▶ **PROMPT**: Only the lines containing "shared" should appear in the answer, copied from the listing below.

▶ **STORED DATA**:
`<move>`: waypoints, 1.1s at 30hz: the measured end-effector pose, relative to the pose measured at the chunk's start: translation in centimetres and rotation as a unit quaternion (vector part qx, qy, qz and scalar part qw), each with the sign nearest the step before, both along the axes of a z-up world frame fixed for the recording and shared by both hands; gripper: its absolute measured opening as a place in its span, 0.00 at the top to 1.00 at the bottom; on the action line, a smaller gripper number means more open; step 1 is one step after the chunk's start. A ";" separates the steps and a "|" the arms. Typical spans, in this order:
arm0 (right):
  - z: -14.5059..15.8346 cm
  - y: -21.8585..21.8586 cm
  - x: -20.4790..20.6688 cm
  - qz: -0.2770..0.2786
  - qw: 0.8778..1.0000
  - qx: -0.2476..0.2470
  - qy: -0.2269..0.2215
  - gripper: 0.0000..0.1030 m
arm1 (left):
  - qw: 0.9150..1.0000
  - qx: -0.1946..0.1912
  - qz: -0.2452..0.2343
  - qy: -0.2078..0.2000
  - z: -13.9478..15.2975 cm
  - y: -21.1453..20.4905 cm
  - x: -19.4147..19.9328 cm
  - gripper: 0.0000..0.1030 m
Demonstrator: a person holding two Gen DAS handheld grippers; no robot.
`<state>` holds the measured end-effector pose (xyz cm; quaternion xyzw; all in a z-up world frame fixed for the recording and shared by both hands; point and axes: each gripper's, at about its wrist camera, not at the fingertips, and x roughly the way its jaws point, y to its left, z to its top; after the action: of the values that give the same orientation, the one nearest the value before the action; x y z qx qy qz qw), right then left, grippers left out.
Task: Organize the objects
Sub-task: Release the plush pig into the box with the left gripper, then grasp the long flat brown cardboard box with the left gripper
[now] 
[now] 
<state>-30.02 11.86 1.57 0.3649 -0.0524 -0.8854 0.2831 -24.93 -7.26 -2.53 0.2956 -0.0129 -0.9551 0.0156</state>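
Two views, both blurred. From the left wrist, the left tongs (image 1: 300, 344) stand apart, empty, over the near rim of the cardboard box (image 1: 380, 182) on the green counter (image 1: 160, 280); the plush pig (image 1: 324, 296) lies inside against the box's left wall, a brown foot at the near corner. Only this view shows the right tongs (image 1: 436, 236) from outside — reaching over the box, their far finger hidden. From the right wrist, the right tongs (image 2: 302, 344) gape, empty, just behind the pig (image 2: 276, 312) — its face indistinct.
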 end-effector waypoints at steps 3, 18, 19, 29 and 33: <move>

▶ **WRITTEN ANSWER**:
`<move>`: waypoints, 1.1s at 30hz: the measured end-effector pose, relative to the pose measured at the chunk's start: translation in centimetres and rotation as a unit quaternion (vector part qx, qy, qz and scalar part qw), each with the sign nearest the step before, both along the axes of a z-up world frame fixed for the recording and shared by both hands; gripper: its absolute measured opening as a place in its span, 0.00 at the top to 1.00 at the bottom; on the action line, a smaller gripper number means more open; step 1 is one step after the chunk's start. A ";" separates the steps and a "|" the arms. Typical spans, in this order:
`<state>` holds the measured end-effector pose (xyz cm; quaternion xyzw; all in a z-up world frame fixed for the recording and shared by both hands; point and axes: each gripper's, at about its wrist camera, not at the fingertips, and x roughly the way its jaws point, y to its left, z to its top; after the action: of the values that give the same orientation, the one nearest the value before the action; x y z qx qy qz qw), right then left, grippers left out.

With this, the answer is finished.